The entering of the passcode looks like it worked fine, but something went wrong with the name. As soon as we entered a passcode, the program zoomed through the remaining lines of code without waiting for input on line 12 like we’d expect. Here is what happened:

  1. On line 8, when we enter a number for the passcode, like 1234, we have to press enter. Pressing enter produces a newline (\n). So really, we’re entering 1234\n. As a consequence, nextInt reads the passcode but stops once it reaches the \n, which means the \n is still waiting to be read. The Scanner itself keeps track of where it has read up to so any further calls to its methods will read from this point onwards.
  2. Line 9 prints “1234 Accepted.”
  3. Line 11 prints “Enter name: “
  4. On line 12, sc.nextLine() does not wait for input because it sees there is a \n waiting and immediately reads it. However, this particular method discards newlines so it will simply return an empty string. Therefore, variable name will contain an empty string (“”).
  5. On line 13, since name contains an empty string, the %s gets replaced with nothing, so it prints “Your name is .”

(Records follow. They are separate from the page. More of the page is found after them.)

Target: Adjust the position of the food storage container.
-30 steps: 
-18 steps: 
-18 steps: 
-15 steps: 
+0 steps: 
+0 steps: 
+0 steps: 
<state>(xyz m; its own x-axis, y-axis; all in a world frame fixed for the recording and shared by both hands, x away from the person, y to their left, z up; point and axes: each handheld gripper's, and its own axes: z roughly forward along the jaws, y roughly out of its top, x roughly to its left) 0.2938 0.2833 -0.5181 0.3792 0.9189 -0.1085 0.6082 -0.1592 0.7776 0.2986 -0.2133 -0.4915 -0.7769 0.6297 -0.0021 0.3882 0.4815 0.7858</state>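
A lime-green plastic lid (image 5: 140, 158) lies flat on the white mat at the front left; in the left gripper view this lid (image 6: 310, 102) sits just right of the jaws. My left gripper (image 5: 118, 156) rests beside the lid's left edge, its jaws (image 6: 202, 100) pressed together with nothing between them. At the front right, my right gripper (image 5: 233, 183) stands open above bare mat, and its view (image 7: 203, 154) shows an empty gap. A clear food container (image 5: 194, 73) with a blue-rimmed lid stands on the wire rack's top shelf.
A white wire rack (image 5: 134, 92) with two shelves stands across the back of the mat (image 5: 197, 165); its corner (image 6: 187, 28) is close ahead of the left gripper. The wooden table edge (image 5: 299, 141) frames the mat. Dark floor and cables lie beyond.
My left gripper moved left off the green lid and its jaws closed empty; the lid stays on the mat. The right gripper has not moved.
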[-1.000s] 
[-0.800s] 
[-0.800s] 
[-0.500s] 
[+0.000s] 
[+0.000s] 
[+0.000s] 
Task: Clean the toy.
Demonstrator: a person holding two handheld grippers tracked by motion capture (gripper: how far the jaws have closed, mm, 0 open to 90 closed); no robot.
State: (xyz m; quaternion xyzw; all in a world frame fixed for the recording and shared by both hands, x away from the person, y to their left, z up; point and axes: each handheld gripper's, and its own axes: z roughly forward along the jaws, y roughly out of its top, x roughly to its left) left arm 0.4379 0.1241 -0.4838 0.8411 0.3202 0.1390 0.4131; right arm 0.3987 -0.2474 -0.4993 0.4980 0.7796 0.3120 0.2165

One solution to this problem is to put in an extra call to sc.nextLine() after sc.nextInt():

import java.util.Scanner;

public class UserInput3 {
    public static void main(String[] args) {
        Scanner sc = new Scanner(System.in);

        System.out.print("Enter passcode: ");
        int passcode = sc.nextInt();
        sc.nextLine();
        System.out.printf("%d Accepted.\n", passcode);

        System.out.printf("Enter name: ");
        String name = sc.nextLine();
        System.out.printf("Your name is %s.", name);
    }
}

The call to nextLine on line 9 ensures that the \n is read, which means there is nothing left to read for future calls. Therefore, when nextLine is called again on line 13, it will block and wait for the user to enter something.

[Run]
Enter passcode: 1234
1234 Accepted.
Enter name: John Doe Dory
Your name is John Doe Dory.

In summary, nextLine is the odd one out when it comes to the various nextX methods. The key difference between them is that nextLine returns the entire line but discards any \n at the end, whereas the other nextX methods skip over newlines and other whitespace characters entirely until they find a valid token they can return. This can be distilled to a simple rule:

  • Whenever you call next, nextInt, nextDouble, etc, and then you want to call nextLine afterwards, you should put an additional call to nextLine somewhere in between. This ensures the \n is consumed and the program will then behave as expected.